Core Document Properties
========================

The Open XML format provides for a set of descriptive properties to be
maintained with each document. One of these is the *core file properties*.
The core properties are common to all Open XML formats and appear in
document, presentation, and spreadsheet files. The 'Core' in core document
properties refers to `Dublin Core`_, a metadata standard that defines a core
set of elements to describe resources.

The core properties are described in Part 2 of the ISO/IEC 29500 spec, in
Section 11. The names of some core properties in |docx| are changed from
those in the spec to conform to the MS API.

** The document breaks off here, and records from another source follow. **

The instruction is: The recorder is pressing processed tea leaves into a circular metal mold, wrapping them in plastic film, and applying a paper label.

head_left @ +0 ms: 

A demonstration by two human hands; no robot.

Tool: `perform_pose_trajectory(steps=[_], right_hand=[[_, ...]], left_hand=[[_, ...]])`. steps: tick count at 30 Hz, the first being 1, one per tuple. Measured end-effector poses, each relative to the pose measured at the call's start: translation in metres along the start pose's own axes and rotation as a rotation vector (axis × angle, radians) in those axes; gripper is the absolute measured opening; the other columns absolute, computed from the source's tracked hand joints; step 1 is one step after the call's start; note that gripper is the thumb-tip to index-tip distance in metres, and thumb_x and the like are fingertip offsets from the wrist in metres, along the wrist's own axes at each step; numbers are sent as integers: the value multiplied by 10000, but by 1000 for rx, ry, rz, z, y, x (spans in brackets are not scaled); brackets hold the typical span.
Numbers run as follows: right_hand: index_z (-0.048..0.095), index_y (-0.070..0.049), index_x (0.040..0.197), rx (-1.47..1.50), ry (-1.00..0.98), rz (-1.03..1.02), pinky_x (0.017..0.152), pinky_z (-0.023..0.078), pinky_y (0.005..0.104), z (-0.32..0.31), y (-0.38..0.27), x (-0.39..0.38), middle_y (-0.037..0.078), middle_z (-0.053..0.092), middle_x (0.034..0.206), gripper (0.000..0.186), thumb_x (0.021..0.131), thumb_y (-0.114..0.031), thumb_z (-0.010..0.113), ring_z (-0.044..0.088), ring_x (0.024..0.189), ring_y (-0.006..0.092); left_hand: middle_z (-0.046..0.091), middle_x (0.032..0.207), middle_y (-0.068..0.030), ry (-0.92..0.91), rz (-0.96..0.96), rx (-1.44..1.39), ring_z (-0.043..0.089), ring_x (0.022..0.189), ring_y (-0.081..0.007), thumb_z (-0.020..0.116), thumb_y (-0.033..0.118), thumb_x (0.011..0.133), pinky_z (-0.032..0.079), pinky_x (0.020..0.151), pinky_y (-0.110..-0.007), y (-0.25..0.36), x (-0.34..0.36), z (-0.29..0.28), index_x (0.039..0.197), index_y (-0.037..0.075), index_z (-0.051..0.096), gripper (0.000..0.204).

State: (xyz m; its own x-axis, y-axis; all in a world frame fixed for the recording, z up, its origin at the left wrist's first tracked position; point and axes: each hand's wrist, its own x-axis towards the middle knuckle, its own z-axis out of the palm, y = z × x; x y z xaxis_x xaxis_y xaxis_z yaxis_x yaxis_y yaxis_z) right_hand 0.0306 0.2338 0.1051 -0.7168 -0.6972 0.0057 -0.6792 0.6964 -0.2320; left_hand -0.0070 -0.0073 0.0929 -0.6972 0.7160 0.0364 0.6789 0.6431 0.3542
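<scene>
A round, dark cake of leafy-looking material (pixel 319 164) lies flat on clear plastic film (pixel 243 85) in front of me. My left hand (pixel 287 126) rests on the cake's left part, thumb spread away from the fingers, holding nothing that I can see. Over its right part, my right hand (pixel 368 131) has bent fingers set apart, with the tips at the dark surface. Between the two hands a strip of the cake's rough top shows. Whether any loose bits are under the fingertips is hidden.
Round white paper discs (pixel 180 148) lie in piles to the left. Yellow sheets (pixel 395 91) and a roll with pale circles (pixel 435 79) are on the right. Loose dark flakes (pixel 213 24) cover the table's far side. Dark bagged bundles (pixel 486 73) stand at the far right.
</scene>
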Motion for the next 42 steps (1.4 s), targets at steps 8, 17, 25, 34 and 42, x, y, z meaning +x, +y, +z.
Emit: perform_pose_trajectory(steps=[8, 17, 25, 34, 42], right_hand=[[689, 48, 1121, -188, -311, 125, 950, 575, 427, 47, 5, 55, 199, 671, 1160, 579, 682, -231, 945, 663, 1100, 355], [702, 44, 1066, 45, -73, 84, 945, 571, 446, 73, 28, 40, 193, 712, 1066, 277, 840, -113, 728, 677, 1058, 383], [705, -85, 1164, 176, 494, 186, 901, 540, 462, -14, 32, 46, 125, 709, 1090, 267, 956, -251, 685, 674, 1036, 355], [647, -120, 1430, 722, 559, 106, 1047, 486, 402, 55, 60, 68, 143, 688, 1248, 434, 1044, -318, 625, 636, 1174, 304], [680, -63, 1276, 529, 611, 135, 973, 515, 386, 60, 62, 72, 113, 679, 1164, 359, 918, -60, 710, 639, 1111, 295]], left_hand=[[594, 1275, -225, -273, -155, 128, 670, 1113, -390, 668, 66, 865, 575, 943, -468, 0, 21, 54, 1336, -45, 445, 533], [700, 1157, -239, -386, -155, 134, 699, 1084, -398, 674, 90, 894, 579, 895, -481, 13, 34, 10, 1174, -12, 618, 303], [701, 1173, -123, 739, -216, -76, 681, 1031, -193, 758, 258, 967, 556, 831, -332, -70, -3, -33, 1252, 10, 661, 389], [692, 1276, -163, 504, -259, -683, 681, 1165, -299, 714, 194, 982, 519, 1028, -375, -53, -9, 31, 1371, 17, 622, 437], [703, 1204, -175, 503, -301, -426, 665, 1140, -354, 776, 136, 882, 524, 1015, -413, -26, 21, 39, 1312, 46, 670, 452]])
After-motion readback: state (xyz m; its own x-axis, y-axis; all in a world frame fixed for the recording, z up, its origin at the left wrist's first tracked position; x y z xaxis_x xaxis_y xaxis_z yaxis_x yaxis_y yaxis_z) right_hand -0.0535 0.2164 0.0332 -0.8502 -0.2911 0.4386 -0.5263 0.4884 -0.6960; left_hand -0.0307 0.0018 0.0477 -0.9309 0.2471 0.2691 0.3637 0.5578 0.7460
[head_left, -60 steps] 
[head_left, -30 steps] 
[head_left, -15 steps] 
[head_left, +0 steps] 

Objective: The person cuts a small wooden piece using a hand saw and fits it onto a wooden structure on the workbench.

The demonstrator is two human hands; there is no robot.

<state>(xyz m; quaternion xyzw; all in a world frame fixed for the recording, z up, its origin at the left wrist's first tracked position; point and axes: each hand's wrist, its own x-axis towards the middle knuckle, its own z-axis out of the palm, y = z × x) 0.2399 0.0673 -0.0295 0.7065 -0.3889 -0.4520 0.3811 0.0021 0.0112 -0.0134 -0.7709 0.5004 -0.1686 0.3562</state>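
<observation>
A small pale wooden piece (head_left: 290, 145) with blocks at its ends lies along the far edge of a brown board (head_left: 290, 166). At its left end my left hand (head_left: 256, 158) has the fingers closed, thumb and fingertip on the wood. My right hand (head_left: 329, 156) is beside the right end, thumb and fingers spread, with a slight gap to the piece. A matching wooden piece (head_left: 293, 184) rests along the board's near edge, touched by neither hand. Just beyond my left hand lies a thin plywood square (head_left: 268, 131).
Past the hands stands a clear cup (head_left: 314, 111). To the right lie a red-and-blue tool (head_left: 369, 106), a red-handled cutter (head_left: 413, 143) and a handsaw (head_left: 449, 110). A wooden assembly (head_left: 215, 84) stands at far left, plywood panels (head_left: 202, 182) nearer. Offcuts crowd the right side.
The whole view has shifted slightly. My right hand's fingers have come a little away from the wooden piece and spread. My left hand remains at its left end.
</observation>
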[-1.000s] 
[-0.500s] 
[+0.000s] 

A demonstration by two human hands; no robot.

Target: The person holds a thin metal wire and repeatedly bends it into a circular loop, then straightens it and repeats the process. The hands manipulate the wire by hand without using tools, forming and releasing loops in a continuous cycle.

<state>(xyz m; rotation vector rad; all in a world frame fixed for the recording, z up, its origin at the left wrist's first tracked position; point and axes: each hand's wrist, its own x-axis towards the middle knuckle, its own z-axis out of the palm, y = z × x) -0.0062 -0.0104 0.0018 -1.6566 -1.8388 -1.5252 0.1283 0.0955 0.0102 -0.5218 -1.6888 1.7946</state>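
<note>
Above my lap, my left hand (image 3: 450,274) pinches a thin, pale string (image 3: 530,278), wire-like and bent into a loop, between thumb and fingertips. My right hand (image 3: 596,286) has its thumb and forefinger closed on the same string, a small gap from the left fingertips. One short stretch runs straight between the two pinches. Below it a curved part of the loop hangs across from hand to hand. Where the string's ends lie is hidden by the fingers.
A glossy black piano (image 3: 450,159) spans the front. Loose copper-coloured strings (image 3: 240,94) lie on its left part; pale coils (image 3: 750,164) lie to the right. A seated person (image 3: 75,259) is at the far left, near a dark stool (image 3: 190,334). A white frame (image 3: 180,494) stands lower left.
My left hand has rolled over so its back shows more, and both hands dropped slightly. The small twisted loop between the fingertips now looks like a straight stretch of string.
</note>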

Other properties such as company name are custom properties, held in
``app.xml``.


Candidate Protocol
------------------

::

    >>> document = Document()
    >>> core_properties = document.core_properties
    >>> core_properties.author
    'python-docx'
    >>> core_properties.author = 'Brian'
    >>> core_properties.author
    'Brian'


Properties
----------

15 properties are supported. All unicode values are limited to 255 characters
(not bytes).

author *(unicode)*
    Note: named 'creator' in spec. An entity primarily responsible for making
    the content of the resource. (Dublin Core)

category *(unicode)*
    A categorization of the content of this package. Example values for this
    property might include: Resume, Letter, Financial Forecast, Proposal,
    Technical Presentation, and so on. (Open Packaging Conventions)

comments *(unicode)*
    Note: named 'description' in spec. An explanation of the content of the
    resource. Values might include an abstract, table of contents, reference
    to a graphical representation of content, and a free-text account of the
    content. (Dublin Core)

content_status *(unicode)*
    The status of the content. Values might include “Draft”, “Reviewed”, and
    “Final”. (Open Packaging Conventions)

created *(datetime)*
    Date of creation of the resource. (Dublin Core)

identifier *(unicode)*
    An unambiguous reference to the resource within a given context.
    (Dublin Core)

keywords *(unicode)*
    A delimited set of keywords to support searching and indexing. This is
    typically a list of terms that are not available elsewhere in the
    properties. (Open Packaging Conventions)

language *(unicode)*
    The language of the intellectual content of the resource. (Dublin Core)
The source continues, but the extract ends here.